# Aim of the exercise
Because the material must match the original, reproduce every line of it exactly.

*** Raw data ***

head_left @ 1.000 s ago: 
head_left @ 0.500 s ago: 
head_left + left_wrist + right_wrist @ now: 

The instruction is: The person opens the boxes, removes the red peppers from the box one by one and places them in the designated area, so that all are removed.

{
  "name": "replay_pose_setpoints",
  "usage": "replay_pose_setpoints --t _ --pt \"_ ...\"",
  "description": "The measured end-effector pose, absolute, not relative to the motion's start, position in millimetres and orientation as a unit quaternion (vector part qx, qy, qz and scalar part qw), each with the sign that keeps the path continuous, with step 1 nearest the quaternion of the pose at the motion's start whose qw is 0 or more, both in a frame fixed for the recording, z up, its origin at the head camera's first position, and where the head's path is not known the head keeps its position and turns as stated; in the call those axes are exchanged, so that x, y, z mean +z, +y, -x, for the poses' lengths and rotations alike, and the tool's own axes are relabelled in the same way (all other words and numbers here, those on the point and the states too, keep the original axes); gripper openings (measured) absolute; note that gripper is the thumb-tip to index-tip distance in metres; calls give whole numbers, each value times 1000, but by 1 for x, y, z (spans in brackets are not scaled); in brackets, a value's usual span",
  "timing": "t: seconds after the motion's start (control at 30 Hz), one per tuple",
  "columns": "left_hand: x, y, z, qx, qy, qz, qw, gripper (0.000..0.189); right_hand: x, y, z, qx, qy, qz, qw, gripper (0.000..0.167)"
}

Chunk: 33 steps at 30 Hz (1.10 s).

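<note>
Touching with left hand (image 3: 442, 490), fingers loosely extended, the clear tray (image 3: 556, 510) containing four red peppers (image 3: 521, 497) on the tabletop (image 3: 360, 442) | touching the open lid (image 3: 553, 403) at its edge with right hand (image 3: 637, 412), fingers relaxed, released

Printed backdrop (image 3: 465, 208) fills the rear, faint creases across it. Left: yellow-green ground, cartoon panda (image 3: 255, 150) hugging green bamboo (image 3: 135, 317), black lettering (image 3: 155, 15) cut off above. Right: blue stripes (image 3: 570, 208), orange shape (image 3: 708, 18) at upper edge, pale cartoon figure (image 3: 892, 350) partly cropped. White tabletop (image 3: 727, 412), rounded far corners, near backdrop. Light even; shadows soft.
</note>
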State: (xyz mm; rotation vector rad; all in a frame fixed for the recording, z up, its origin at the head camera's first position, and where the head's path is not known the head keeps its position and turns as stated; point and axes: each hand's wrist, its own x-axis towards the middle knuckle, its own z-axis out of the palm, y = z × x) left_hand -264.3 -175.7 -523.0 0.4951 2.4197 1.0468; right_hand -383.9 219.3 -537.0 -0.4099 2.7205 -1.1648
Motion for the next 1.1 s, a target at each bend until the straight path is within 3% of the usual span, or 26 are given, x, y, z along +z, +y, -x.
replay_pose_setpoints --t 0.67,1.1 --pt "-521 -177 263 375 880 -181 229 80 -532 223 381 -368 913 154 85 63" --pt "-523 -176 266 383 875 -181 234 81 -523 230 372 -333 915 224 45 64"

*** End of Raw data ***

# Answer to the problem
head_left @ 1.000 s ago: 
head_left @ 0.500 s ago: 
head_left + left_wrist + right_wrist @ now: 

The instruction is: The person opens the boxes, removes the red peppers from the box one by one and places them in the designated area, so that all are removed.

{
  "name": "replay_pose_setpoints",
  "usage": "replay_pose_setpoints --t _ --pt \"_ ...\"",
  "description": "The measured end-effector pose, absolute, not relative to the motion's start, position in millimetres and orientation as a unit quaternion (vector part qx, qy, qz and scalar part qw), each with the sign that keeps the path continuous, with step 1 nearest the quaternion of the pose at the motion's start whose qw is 0 or more, both in a frame fixed for the recording, z up, its origin at the head camera's first position, and where the head's path is not known the head keeps its position and turns as stated; in the call those axes are exchanged, so that x, y, z mean +z, +y, -x, for the poses' lengths and rotations alike, and the tool's own axes are relabelled in the same way (all other words and numbers here, those on the point and the states too, keep the original axes); gripper openings (measured) absolute; note that gripper is the thumb-tip to index-tip distance in metres; calls give whole numbers, each value times 1000, but by 1 for x, y, z (spans in brackets are not scaled); in brackets, a value's usual span",
  "timing": "t: seconds after the motion's start (control at 30 Hz), one per tuple",
  "columns": "left_hand: x, y, z, qx, qy, qz, qw, gripper (0.000..0.189); right_hand: x, y, z, qx, qy, qz, qw, gripper (0.000..0.167)"
}

Chunk: 33 steps at 30 Hz (1.10 s).

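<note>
Touching with left hand (image 3: 442, 490), fingers loosely extended, the clear tray (image 3: 556, 510) containing four red peppers (image 3: 521, 497) on the tabletop (image 3: 360, 442) | touching the open lid (image 3: 553, 403) at its edge with right hand (image 3: 637, 412), fingers relaxed, released

Printed backdrop (image 3: 465, 208) fills the rear, faint creases across it. Left: yellow-green ground, cartoon panda (image 3: 255, 150) hugging green bamboo (image 3: 135, 317), black lettering (image 3: 155, 15) cut off above. Right: blue stripes (image 3: 570, 208), orange shape (image 3: 708, 18) at upper edge, pale cartoon figure (image 3: 892, 350) partly cropped. White tabletop (image 3: 727, 412), rounded far corners, near backdrop. Light even; shadows soft.
</note>
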State: (xyz mm; rotation vector rad; all in a frame fixed for the recording, z up, its origin at the head camera's first position, and where the head's path is not known the head keeps its position and turns as stated; point and axes: each hand's wrist, its own x-axis towards the middle knuckle, its own z-axis out of the palm, y = z × x) left_hand -264.3 -175.7 -523.0 0.4951 2.4197 1.0468; right_hand -383.9 219.3 -537.0 -0.4099 2.7205 -1.1648
Motion for the next 1.1 s, a target at each bend until the straight path is within 3% of the usual span, or 26 are given, x, y, z along +z, +y, -x.
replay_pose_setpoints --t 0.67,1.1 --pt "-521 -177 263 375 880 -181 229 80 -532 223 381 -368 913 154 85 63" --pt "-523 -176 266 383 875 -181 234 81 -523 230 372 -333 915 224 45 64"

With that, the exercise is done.